ABSTRACT

Place-based environmental management strategies grant greater control to local decision­ makers. Such approaches are gaining increased acceptance in the United States as federal agencies transfer authority to state, county and city governments. For example, the U.S. Environmental Protection Agency’s (EPA) Total Maximum Daily Load (TMDL) program is part of the U.S. Clean Water Act and establishes “the maximum amount of pollution that a water body can receive and still meet water quality standards”. The program establishes pollution regulatory standards but lets local decision-makers determine how these standards will be reached. Solutions to environmental problems derived from such place-based decision-making have the potential to be innovative, efficacious, and more politically feasible than those derived from more traditional top-down approaches. Local decision-makers, however, confront at least three new and significant challenges as they attempt to implement place-based environmental management. First, the systems under consideration are often complex and interrelated. For example, the reduction of a stream’s sediment load below TMDL requirements may be achievable, but only at an economic cost to the agricultural community.

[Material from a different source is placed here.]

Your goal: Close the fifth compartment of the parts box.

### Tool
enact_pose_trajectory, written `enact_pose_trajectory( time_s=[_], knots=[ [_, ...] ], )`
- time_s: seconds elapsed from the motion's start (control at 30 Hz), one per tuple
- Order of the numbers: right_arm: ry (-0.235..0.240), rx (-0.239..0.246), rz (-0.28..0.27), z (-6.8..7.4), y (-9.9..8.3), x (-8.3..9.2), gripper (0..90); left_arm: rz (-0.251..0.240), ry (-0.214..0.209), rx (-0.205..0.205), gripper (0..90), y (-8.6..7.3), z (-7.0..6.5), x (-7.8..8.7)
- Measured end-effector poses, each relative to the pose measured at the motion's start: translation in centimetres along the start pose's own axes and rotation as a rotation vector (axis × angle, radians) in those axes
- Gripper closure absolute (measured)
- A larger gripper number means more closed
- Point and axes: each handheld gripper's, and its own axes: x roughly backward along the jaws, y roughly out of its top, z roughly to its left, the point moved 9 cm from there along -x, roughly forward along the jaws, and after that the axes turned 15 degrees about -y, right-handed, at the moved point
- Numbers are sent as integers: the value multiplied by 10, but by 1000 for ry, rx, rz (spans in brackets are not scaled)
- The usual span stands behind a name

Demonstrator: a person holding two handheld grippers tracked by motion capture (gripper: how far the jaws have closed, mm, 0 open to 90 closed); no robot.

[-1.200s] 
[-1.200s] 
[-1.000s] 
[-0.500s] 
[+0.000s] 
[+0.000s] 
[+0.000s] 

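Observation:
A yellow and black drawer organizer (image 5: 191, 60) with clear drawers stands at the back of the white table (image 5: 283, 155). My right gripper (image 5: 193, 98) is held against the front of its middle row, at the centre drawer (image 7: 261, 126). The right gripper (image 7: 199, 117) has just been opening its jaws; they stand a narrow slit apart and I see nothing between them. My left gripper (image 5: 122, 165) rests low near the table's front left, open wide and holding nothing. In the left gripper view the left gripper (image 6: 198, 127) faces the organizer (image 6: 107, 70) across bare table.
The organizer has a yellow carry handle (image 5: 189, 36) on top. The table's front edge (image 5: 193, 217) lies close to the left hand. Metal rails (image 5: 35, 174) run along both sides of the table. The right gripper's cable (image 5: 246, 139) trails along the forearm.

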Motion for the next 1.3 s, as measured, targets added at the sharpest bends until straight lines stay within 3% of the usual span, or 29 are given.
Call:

Second, solutions to environmental problems often impact multiple stakeholders. These stakeholders may hold diverse viewpoints on the relative importance of alternative criteria (e.g., water quality vs. farm income) and, thus, the search for acceptable solutions often requires consensus building and compromise. Finally, while the set of potential solutions (the solution space) to spatial problems is often very large, the set of solutions evaluated by decision-makers is often limited to a few options. The “best” alternative, therefore, may remain unidentified.